Yannick Lefort Il faut arriver à faire passer le message en montrant la finalité de cette information. Avant la formation, il y a toujours l'information. Elle permet d'impliquer les collaborateurs dans les processus, et de mieux leur faire comprendre pourquoi on impose une règle qui, in fine, leur demandera un travail supplémentaire.

 

Les formations prennent-elles en compte les problématiques de développement durable ?

 

Nancy Hubert Nous avons 2 500 exploitations à accompagner différemment selon les besoins.

Yannick Lefort L'enjeu de ce type de formations est de faire comprendre aux collaborateurs que c'est devenu incontournable et non négociable. Il faut encore travailler sur les mentalités sur ce sujet.

 

Quels sont les besoins spécifiques de formation pour les seniors ?

 

Nancy Hubert Ils ont des connaissances, un savoir, une oralité. Cette maturité professionnelle est une force qu'il faut récupérer. Comment ? Par ailleurs, l'âge de la retraite n'est pas loin, notre responsabilité consiste à les y accompagner. C'est une formation sans ROI pour l'entreprise, mais nécessaire.

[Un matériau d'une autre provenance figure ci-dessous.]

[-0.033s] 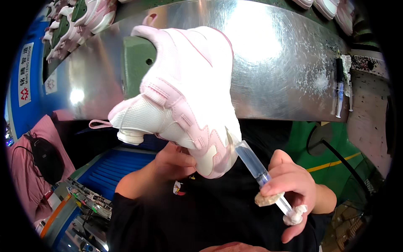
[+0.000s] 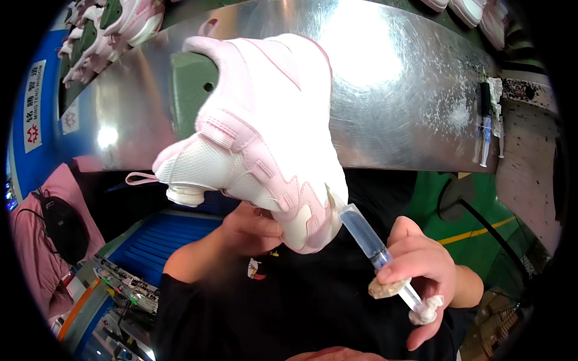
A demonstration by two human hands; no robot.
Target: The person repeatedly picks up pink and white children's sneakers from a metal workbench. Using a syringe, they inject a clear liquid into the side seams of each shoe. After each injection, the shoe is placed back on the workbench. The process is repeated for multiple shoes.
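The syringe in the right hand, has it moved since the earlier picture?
Yes, slightly: the syringe in the right hand has shifted to the right and a little toward the person, judged against the metal table.

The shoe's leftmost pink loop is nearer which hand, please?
Left: the left hand, on the shoe, is below-right of the loop; the right hand, holding the syringe, is farther right.

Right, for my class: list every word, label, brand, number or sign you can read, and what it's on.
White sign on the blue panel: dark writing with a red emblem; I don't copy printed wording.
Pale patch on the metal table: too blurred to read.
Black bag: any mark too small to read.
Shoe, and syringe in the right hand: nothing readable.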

Luc Delahaye Il faut les aider à transmettre le savoir aux jeunes ; nous réfléchissons à mettre en place une formation senior/jeune pendant deux ans.

Yannick Lefort Les plus de 35-40 ont été embauchés pour leur expertise, et il leur arrive de ne pas comprendre pourquoi ils doivent être formés. Établir des ponts entre générations crédibilise la formation.

Nancy Hubert Mais le transfert de connaissances entre des salariés d'hier, assez formatés, et des jeunes, plus zappeurs, n'est pas forcément évidente.

 

Quelle évolution des formateurs ? Et de la formation ?

 

Florent Rondez La connaissance théorique est disponible sur internet, le formateur doit apporter autre chose, de la personnalité, de la psychologie. Et la formation une adaptation à des problématiques que nous ne vivons pas encore. Peut-être devrons-nous ouvrir sur la gestion de patrimoine pour l'hôtellerie, ou l'hôtellerie tournée vers la santé, le médical... En fonction des besoins des consommateurs de demain.

Yannick Lefort La transmission se fera plus sur le terrain, dans la cuisine, plutôt que d'aller dans des organismes externes.

Nancy Hubert Ça veut dire quoi, la formation ? Et qui forme ? Un formateur, un collaborateur, un avatar, un tutoriel, ou tout ça à la fois ? Avec quels outils de formation, sachant que le présentiel ne suffit plus ?

Luc Delahaye La formation doit être évolutive. Nous nous réunissons tous les ans avec tous les formateurs, et nous utilisons les ressentis du terrain pour remettre en cause notre outil pédagogique.